Exercise instructions: From the data that follows, copy every line holding the string "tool".

Data:
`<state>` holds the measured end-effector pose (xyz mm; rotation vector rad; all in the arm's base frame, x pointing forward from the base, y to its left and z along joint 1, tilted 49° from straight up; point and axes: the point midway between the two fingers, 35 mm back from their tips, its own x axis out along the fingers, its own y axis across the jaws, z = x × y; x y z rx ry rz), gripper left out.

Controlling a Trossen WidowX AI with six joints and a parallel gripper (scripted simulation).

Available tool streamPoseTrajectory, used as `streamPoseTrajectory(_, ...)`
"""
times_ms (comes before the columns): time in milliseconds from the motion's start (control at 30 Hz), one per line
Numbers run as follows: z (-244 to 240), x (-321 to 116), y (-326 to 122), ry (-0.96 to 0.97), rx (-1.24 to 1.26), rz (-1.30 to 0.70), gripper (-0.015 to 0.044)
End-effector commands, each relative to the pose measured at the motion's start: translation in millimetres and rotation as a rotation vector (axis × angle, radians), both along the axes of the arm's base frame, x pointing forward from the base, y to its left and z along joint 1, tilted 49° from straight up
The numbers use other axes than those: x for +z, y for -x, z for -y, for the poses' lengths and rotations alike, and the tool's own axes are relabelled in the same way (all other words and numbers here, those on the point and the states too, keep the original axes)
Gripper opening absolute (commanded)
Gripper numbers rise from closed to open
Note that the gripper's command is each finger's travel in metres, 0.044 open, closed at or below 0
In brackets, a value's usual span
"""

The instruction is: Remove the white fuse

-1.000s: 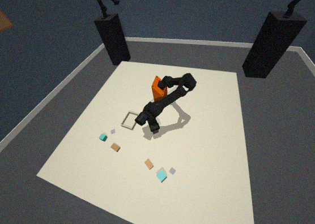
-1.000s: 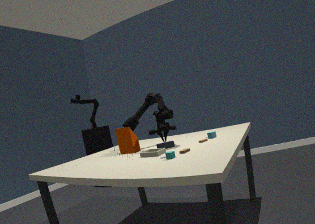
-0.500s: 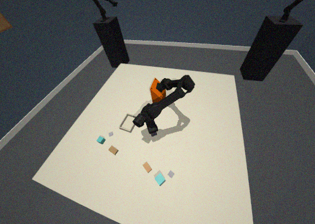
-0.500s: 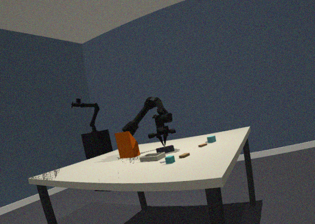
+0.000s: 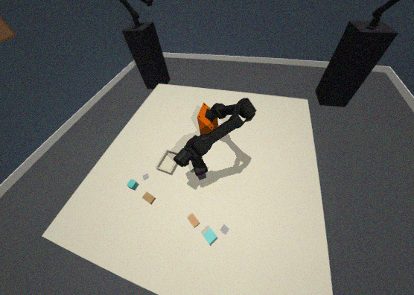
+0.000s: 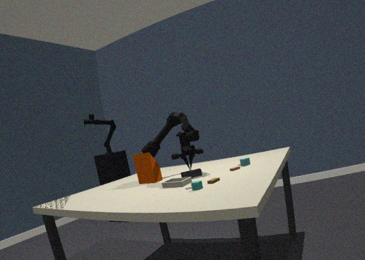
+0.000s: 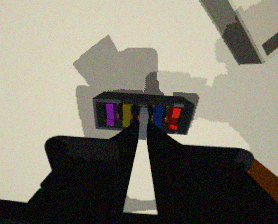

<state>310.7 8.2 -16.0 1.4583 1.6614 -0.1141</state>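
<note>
My gripper (image 6: pixel 190 168) (image 7: pixel 143 125) is shut on the white fuse (image 7: pixel 143 116), which looks pale grey between the fingertips. The fuse stands higher than its neighbours, over the middle of the dark fuse block (image 5: pixel 202 176) (image 6: pixel 195 173) (image 7: pixel 130 96). Whether its lower end is clear of the slot cannot be told. In the wrist view a purple fuse (image 7: pixel 111 115) and a yellow fuse (image 7: pixel 127 115) sit to its left, a blue fuse (image 7: pixel 158 116) and a red fuse (image 7: pixel 174 118) to its right. The grey tray (image 5: pixel 162 159) (image 6: pixel 175 184) (image 7: pixel 235 40) stands apart from the block.
An orange wedge-shaped block (image 5: pixel 205 127) (image 6: pixel 144 171) stands by the arm's base. Teal blocks (image 5: pixel 132 185) (image 5: pixel 210 236) and brown pieces (image 5: pixel 149 197) (image 5: pixel 193 220) lie on the table, with small grey squares (image 5: pixel 145 176) (image 5: pixel 224 229) beside them. The arm reaches over from the base.
</note>
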Motion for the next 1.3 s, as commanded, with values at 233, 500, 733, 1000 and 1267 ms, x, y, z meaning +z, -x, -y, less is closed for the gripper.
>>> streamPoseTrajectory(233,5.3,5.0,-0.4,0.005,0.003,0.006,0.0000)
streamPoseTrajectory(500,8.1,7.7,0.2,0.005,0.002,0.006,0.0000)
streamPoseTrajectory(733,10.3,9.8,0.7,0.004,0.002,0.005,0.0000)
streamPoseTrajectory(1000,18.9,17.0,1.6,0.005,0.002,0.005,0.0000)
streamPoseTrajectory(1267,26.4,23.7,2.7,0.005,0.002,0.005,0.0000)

Answer to the exercise:
Available tool streamPoseTrajectory, used as `streamPoseTrajectory(_, ...)`
The numbers use other axes than those: x for +z, y for -x, z for -y, for the poses' lengths and rotations alike, and the tool's own axes are relabelled in the same way (all other words and numbers here, those on the point and the states too, keep the original axes)

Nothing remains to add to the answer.